## Exercise details
Every record must be copied exactly, except that pictures are dropped.

"""

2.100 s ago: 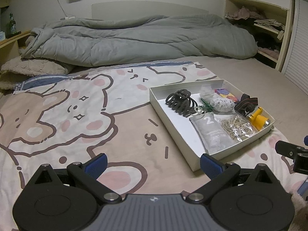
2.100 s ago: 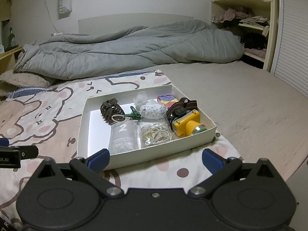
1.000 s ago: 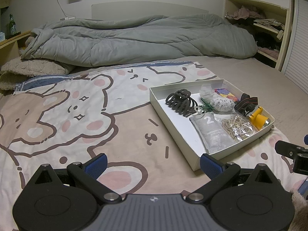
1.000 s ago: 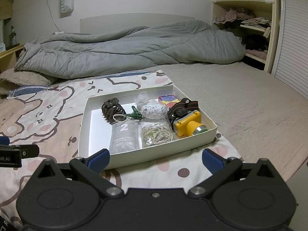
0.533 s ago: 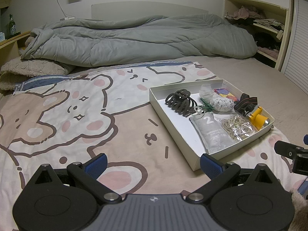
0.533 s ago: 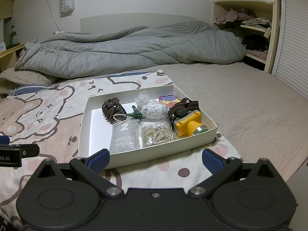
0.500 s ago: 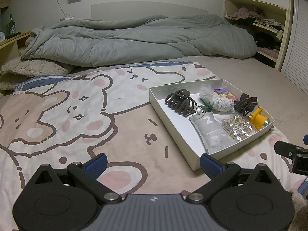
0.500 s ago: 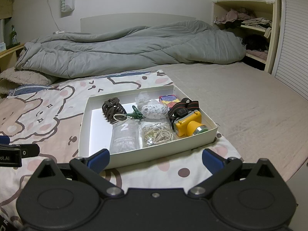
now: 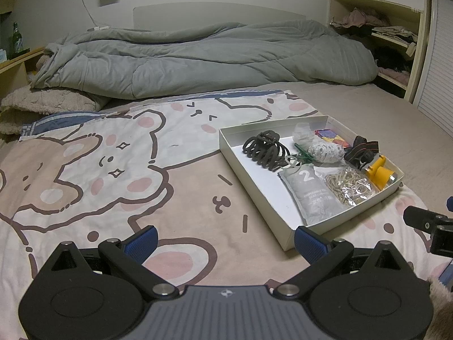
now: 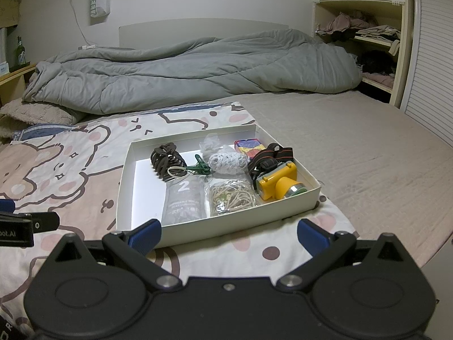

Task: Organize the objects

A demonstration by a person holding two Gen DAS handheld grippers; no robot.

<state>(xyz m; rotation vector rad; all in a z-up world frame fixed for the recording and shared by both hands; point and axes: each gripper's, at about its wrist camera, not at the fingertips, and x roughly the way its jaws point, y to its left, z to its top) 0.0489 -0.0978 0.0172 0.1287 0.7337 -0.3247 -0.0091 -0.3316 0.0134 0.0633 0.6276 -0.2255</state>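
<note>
Almost nothing has moved since the earlier frames: the left gripper and right gripper hover with jaws spread and empty, short of the white tray of small items. On the soft bear-print blanket, a clumsy reach could tip the tray. A grey duvet lies behind on the bed.

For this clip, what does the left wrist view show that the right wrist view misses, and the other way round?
Only the left wrist view shows the left tongs open over the bear-print blanket, with the white box off to the right. Only the right wrist view shows the right tongs open straight in front of the box, and the yellow headlamp whole. Both show the brown hair claw, the grey "2" pouch, the bag of rubber bands and the grey duvet.
</note>
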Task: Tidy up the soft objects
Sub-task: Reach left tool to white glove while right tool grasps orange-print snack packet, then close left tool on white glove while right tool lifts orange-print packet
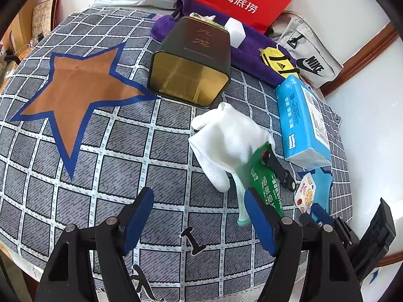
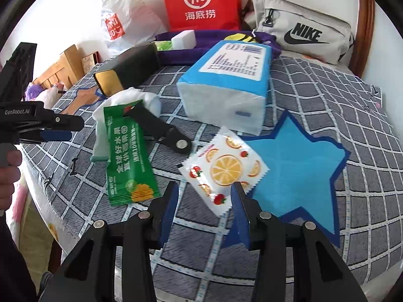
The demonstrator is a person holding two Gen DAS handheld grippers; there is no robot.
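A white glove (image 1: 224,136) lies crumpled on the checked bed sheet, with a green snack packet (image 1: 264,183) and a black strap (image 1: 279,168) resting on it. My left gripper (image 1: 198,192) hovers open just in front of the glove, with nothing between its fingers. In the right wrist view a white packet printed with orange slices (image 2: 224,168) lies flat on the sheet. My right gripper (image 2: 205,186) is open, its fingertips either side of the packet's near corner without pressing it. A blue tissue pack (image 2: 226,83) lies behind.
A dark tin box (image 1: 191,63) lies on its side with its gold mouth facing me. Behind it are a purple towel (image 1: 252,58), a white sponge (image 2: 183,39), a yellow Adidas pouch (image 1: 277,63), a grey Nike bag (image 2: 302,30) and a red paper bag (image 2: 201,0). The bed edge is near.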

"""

## Problem solution
2.100 s ago: 
2.100 s ago: 
1.000 s ago: 
1.000 s ago: 
0.533 s ago: 
0.533 s ago: 
0.500 s ago: 
0.500 s ago: 
now: 
now: 

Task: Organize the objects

A demonstration by a person holding two Gen DAS handheld grippers; no robot.

<state>(xyz m; rotation vector rad; all in a z-up world frame fixed for the recording and shared by both hands; point and axes: each gripper's, at about its wrist camera, not at the fingertips, and x roughly the way its jaws point, y to its left, z to its top) 0.0489 -0.0978 0.0172 0.1287 0.7337 -0.3247 -0.0091 -0.3316 0.0134 0.0633 0.6276 -0.2255</state>
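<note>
Almost nothing has moved since the earlier frames: the left gripper and right gripper hover with jaws spread and empty, short of the white tray of small items. On the soft bear-print blanket, a clumsy reach could tip the tray. A grey duvet lies behind on the bed.

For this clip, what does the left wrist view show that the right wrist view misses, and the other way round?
Only the left wrist view shows the left tongs open over the bear-print blanket, with the white box off to the right. Only the right wrist view shows the right tongs open straight in front of the box, and the yellow headlamp whole. Both show the brown hair claw, the grey "2" pouch, the bag of rubber bands and the grey duvet.
</note>
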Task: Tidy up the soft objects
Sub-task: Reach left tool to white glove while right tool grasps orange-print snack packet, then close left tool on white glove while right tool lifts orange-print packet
The demonstrator is a person holding two Gen DAS handheld grippers; there is no robot.
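A white glove (image 1: 224,136) lies crumpled on the checked bed sheet, with a green snack packet (image 1: 264,183) and a black strap (image 1: 279,168) resting on it. My left gripper (image 1: 198,192) hovers open just in front of the glove, with nothing between its fingers. In the right wrist view a white packet printed with orange slices (image 2: 224,168) lies flat on the sheet. My right gripper (image 2: 205,186) is open, its fingertips either side of the packet's near corner without pressing it. A blue tissue pack (image 2: 226,83) lies behind.
A dark tin box (image 1: 191,63) lies on its side with its gold mouth facing me. Behind it are a purple towel (image 1: 252,58), a white sponge (image 2: 183,39), a yellow Adidas pouch (image 1: 277,63), a grey Nike bag (image 2: 302,30) and a red paper bag (image 2: 201,0). The bed edge is near.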

Nothing further is needed for the exercise.